After publishing to a site whose publishing url includes any characters that
are "escaped" by nsIURI during publishing, publishing that page again will not
find the previously-enterred site information.
E.g: Users with Prodigy or SBC Global Net have usernames that are their email
address (see bug 138254 for more information about publishing to sbcglobal),
After publishing to this site, the next time you use the Publish dialog, the
username from the document URL will be "robinc%40sbcglobal.net" (the "@" was
escaped by nsIURI) and thus we won't find the entry in the publish prefs data,
which was saved as the unescaped "email@example.com".
Then the username should be stored escaped or should be escaped before being
compared, do not unescape the url it might get unusable because of that.
Created attachment 82093 [details] [diff] [review]
This patch unescapes the docurl and filename in very selective places: when we
get them from the document URL we are editing. The publish UI and data saved in
prefs are all unescaped, so we avoid the problems of making the user enter
escaped values and the whole escaping/unescaping balancing nightmare.
We know for sure that the nsIURI object that is passed to nsIWebBrowserPersist
(then on to netwerk code) will always escape properly. It also seems that the
Password Manager will contain unescaped values, since they don't escape
strings supplied by users before storing them.
Thus it seems best to keep all UI and stored data in the unescaped form.
Andreas: I don't think we can do it as you suggested.
Created attachment 82094 [details] [diff] [review]
Small tweak: shouldn't have "var" in
+ var docUrl = unescape(docUrl);
I'm concerned that StripUsernamePassword will not work correctly if there are
certain passwords in login or password: @, :, etc.
The var on this line looks wrong: + var docUrl = unescape(docUrl);
Can you be sure to fix any JS errors/warnings?
I need more time to do a thorough review.
I don't like it. Don't unescape the url and the parse it to find
username/password and so on. Escaping it is just what we do to get the parser to
do the right thing. If you have to unescape (and it seems you have to) then
first parse the url into its components and then unescape the components.
Created attachment 82169 [details] [diff] [review]
Update from reviewer's comments: We shouldn't unescape the url before we
extract the username and password. Thus we have to unescape the parts
Comment on attachment 82169 [details] [diff] [review]
+ pubUrl = unescape(pubUrl.slice(0, lastSlash+1));
I'm not convinced that we should be doing the unescape here. Also, please
don't change the blank line below it (you are adding spaces needlessly).
This comment is not clear to me:
+ // Note: FindSiteIndexAndDocDir unescapes docUrl
There is a typo in a comment: embeded should be embedded
The same line also contains "As of 5/5/02" which seems impossible to know at
this present date.
I don't understand this comment at all. I thought StripUsernamePassword didn't
have problems with parsing.
Using today's branch build: 20002-05-06-08-1.0.0 (Build ID 2002050606) on Win 32,
Windows 2000 professional, I'm not seeing this bug for my publishing site
sbcglobal.net. I'm able to repeatedly publish to my site (using
ftp://pages.sbcglobal.net/ as the publishing URL) and I don't see duplicate site
Does that mean this bug is fixed Charley/Kathy ?

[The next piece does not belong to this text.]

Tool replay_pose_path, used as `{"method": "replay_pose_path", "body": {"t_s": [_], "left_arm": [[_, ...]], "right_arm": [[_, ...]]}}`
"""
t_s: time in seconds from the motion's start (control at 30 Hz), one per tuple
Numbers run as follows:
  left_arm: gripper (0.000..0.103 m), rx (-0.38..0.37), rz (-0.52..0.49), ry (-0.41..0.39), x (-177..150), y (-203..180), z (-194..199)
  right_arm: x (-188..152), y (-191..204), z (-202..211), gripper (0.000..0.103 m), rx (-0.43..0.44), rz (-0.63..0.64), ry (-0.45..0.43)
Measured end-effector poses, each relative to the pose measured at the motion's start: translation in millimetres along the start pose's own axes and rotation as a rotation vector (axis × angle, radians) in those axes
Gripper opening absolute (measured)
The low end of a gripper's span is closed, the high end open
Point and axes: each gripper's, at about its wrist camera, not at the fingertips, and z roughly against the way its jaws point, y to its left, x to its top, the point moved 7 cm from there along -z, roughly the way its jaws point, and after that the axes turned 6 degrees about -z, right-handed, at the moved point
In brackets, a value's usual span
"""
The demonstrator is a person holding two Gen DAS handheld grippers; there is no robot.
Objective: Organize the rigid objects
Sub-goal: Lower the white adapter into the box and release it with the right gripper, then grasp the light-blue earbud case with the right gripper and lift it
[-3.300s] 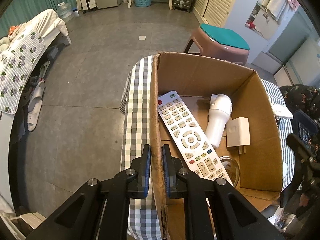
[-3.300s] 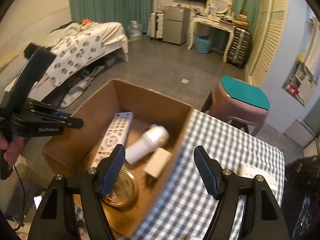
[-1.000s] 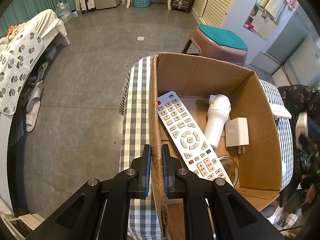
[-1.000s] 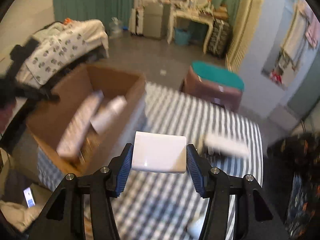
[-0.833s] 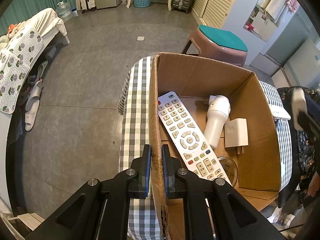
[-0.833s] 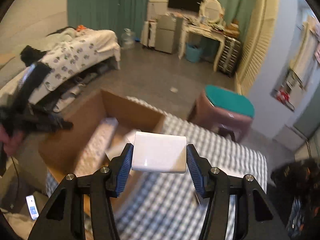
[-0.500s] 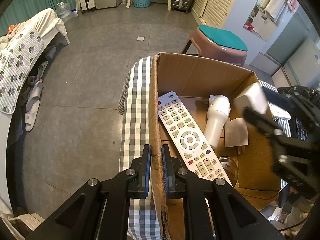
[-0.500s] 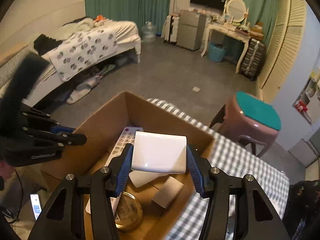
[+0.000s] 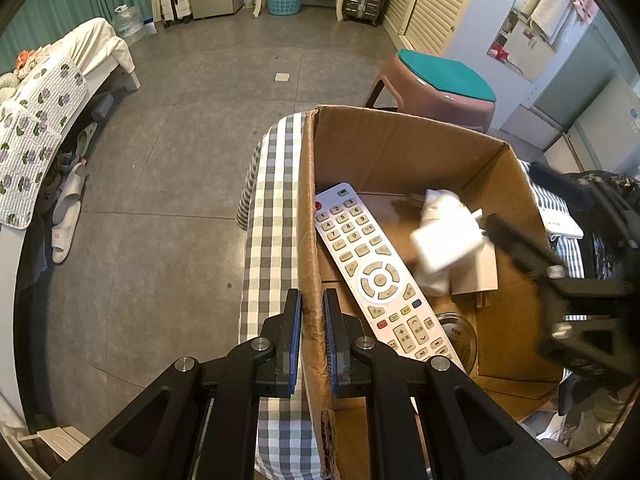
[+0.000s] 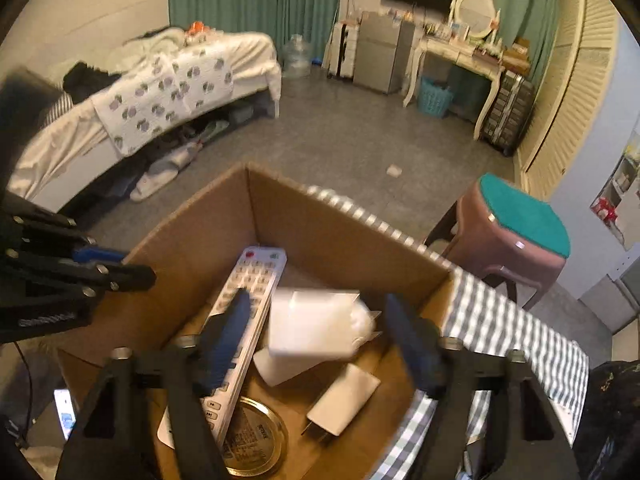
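the right gripper [image 10: 316, 340] hangs over the open cardboard box [image 10: 224, 216] with its jaws swinging apart, and the white adapter block [image 10: 312, 326] that was clamped between them a moment ago, while the hand was carrying it in from over the checked tabletop [image 10: 516, 332], is now loose. it sits blurred between the spread blue pads without either one touching it, so i'd say it is dropping into the box right now. that makes one more rigid item sorted, with only the release left to finish.

from the left wrist view the block [image 9: 448, 240] shows tilted, at about two o'clock from the white remote [image 9: 376, 276], above a white bottle and a second, flat white charger [image 10: 344, 400] lying on the box floor. a gold tin lid [image 10: 252, 440] lies at six o'clock of the box.

the left gripper [image 9: 311, 336] is pressed together on the box's near wall, pinching the cardboard edge and steadying it, unchanged throughout.

the adapter looks smooth, glossy, rectangular, with rounded corners; blur hides finer detail.
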Motion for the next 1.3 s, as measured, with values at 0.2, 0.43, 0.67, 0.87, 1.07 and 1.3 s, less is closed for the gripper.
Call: {"method": "replay_pose_path", "body": {"t_s": [0.2, 0.43, 0.67, 0.87, 1.07, 1.3], "left_arm": [[0.010, 0.011, -0.004, 0.001, 0.6, -1.6, 2.0], [0.010, 0.022, -0.002, -0.003, -0.8, -0.2, 3.3], [0.010, 0.035, -0.004, -0.010, -2.4, 0.2, 2.6], [0.010, 0.032, -0.002, -0.013, -3.8, -1.2, 4.4], [0.010, 0.036, -0.005, -0.017, -5.4, 0.8, 5.6], [0.010, 0.035, -0.009, -0.013, -5.1, -0.7, 5.3]], "right_arm": [[-8.9, -32.7, 40.9, 0.081, -0.071, -0.020, -0.038], [-43.9, -102.6, 97.9, 0.082, -0.207, -0.111, -0.021], [-89.2, -167.5, 141.6, 0.082, -0.339, -0.217, 0.011], [-133.4, -194.9, 154.6, 0.082, -0.393, -0.298, 0.064], [-182.4, -191.3, 137.1, 0.082, -0.377, -0.343, 0.156], [-229.7, -172.3, 107.1, 0.082, -0.357, -0.355, 0.258]]}}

*** Bug 139781 has been marked as a duplicate of this bug. ***
Created attachment 83365 [details] [diff] [review]
Corrected extra space, spelling errors, and clarified comments per brade's
I still think it's a good idea to unescape all parts of the document URL when
extracting strings to use for publishing.
Here are some snippets from conversations I've had with Darin about escaping in
* window.unescape == nsGlobalWindow::Unescape which is lossy
* non-ASCII characters will be interpreted relative to the document charset
* it could easily result in truncation or dataloss
* don't unescape the URL strings/pieces in JS unless it's known for certain
that the unescaped chars belong to the document charset (or UTF-8 if there is no
After talking to Darin about this issue, there are definitely problems with
simply using the JS "unescape" method. This can result in errors, especially with
"higer ascii" characters. We are deffering this issue until we have a smarter
unescape utility implemented in network code.
darin: any chance of implementing what we discussed about putting better
unescape support in necko?
cmanske: nhotta is working on adding a method to uconv that can be used to
safely unescape URL strings.
AString unEscapeURIForUI(in ACString aCharset, in AUTF8String aURIFragment);
That was checked in to the trunk today.
Composer triage team: nsbeta1+/adt3
This bug report is registered in the SeaMonkey product, but has been without a comment since the inception of the SeaMonkey project. This means that it was logged against the old Mozilla suite and we cannot determine that it's still valid for the current SeaMonkey suite. Because of this, we are setting it to an UNCONFIRMED state.
If you can confirm that this report still applies to current SeaMonkey 2.x nightly builds, please set it back to the NEW state along with a comment on how you reproduced it on what Build ID, or if it's an enhancement request, why it's still worth implementing and in what way.
If you can confirm that the report doesn't apply to current SeaMonkey 2.x nightly builds, please set it to the appropriate RESOLVED state (WORKSFORME, INVALID, WONTFIX, or similar).
If no action happens within the next few months, we move this bug report to an EXPIRED state.
Query tag for this change: mass-UNCONFIRM-20090614
This bug report is registered in the SeaMonkey product, but still has no comment since the inception of the SeaMonkey project 5 years ago.
Because of this, we're resolving the bug as EXPIRED.
If you still can reproduce the bug on SeaMonkey 2 or otherwise think it's still valid, please REOPEN it and if it is a platform or toolkit issue, move it to the according component.
Query tag for this change: EXPIRED-20100420